REQUIRED ACTION
Please repeat, without alteration, the line containing "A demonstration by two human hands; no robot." and every line that follows it to the end of the entries below, and only those lines.

Extracted records
+++

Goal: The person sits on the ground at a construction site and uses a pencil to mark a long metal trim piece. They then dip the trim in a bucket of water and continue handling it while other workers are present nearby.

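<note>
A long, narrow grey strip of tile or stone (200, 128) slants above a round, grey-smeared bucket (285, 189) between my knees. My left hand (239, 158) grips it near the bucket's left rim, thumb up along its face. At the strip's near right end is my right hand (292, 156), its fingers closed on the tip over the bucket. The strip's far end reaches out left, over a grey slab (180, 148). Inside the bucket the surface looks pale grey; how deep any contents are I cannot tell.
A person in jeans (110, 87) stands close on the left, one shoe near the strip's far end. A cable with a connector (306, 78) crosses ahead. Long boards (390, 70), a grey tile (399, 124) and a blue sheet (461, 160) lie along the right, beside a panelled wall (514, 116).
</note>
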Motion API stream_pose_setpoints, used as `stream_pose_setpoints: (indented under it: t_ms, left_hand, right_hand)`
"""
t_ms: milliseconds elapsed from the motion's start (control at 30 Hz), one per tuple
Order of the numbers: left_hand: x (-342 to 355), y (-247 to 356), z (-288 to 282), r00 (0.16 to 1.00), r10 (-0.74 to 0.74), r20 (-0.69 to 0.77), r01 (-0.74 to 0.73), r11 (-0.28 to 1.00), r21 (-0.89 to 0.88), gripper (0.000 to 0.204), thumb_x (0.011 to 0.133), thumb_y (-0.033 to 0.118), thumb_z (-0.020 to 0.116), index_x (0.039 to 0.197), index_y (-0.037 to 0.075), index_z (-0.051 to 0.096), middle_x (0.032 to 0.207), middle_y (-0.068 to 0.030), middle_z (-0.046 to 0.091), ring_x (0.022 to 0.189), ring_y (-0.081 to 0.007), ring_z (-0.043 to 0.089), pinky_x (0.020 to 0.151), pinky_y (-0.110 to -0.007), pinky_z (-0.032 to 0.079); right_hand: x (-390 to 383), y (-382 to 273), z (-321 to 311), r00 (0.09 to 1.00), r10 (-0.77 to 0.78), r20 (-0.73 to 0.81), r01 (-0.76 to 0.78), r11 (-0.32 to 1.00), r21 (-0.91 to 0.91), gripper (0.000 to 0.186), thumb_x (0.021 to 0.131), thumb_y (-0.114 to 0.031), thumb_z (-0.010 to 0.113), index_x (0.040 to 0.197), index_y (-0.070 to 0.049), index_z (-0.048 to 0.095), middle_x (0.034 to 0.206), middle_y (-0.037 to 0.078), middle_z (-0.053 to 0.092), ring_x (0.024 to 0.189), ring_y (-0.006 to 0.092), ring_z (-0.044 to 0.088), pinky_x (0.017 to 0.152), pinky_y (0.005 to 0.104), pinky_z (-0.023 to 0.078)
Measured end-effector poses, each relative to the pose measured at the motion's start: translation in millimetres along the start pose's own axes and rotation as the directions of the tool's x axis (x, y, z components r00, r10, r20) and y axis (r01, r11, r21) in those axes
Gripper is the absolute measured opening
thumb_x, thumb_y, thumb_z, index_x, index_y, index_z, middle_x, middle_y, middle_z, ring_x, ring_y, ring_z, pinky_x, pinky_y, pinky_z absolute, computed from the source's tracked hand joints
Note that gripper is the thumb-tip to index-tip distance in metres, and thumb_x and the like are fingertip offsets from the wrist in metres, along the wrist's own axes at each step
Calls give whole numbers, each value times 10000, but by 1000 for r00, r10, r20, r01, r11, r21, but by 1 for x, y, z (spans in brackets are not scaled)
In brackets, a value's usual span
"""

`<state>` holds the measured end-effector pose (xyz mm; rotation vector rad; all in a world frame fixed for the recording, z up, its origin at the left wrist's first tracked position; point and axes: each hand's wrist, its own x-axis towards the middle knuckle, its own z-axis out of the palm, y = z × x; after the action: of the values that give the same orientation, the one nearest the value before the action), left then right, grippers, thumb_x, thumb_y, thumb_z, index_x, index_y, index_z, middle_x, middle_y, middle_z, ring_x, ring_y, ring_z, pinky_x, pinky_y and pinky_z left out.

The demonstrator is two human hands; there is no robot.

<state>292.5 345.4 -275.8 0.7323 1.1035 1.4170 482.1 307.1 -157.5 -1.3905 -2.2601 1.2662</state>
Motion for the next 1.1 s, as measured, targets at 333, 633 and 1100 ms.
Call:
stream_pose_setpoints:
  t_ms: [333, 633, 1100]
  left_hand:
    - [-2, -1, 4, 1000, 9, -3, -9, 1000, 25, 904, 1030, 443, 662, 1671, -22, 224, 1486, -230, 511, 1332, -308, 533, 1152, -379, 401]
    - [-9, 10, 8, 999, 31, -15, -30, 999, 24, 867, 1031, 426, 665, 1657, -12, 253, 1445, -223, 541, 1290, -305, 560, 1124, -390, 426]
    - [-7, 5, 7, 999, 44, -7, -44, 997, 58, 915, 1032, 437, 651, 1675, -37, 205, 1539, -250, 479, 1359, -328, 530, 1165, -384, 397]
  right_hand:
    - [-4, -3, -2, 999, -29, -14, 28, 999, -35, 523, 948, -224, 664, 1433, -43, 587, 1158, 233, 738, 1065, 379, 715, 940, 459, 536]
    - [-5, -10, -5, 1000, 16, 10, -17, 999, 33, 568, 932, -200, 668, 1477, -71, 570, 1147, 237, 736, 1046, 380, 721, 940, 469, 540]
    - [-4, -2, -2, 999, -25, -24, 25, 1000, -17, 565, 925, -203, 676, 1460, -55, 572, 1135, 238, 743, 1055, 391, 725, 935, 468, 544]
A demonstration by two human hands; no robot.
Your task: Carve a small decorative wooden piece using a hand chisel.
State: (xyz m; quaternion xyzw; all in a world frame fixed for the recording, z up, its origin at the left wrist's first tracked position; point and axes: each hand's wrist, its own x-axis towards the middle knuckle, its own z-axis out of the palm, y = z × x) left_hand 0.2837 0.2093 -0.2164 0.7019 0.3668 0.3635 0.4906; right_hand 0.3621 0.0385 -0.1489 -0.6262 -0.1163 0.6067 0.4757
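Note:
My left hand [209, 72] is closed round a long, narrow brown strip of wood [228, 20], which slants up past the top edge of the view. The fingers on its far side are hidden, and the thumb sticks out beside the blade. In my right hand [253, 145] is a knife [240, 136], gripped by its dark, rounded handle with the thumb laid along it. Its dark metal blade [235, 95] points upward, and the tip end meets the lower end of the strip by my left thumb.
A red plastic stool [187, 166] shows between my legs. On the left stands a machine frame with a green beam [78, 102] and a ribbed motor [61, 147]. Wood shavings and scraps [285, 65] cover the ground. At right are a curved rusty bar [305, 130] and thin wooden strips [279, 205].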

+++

FINISHED EXERCISE
A demonstration by two human hands; no robot.
Your task: Carve a small decorative wooden piece using a hand chisel.
State: (xyz m; quaternion xyzw; all in a world frame fixed for the recording, z up, its origin at the left wrist's first tracked position; point and axes: each hand's wrist, its own x-axis towards the middle knuckle, its own z-axis out of the palm, y = z × x) left_hand 0.2837 0.2093 -0.2164 0.7019 0.3668 0.3635 0.4906; right_hand 0.3621 0.0385 -0.1489 -0.6262 -0.1163 0.6067 0.4757
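Note:
My left hand [209, 72] is closed round a long, narrow brown strip of wood [228, 20], which slants up past the top edge of the view. The fingers on its far side are hidden, and the thumb sticks out beside the blade. In my right hand [253, 145] is a knife [240, 136], gripped by its dark, rounded handle with the thumb laid along it. Its dark metal blade [235, 95] points upward, and the tip end meets the lower end of the strip by my left thumb.
A red plastic stool [187, 166] shows between my legs. On the left stands a machine frame with a green beam [78, 102] and a ribbed motor [61, 147]. Wood shavings and scraps [285, 65] cover the ground. At right are a curved rusty bar [305, 130] and thin wooden strips [279, 205].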

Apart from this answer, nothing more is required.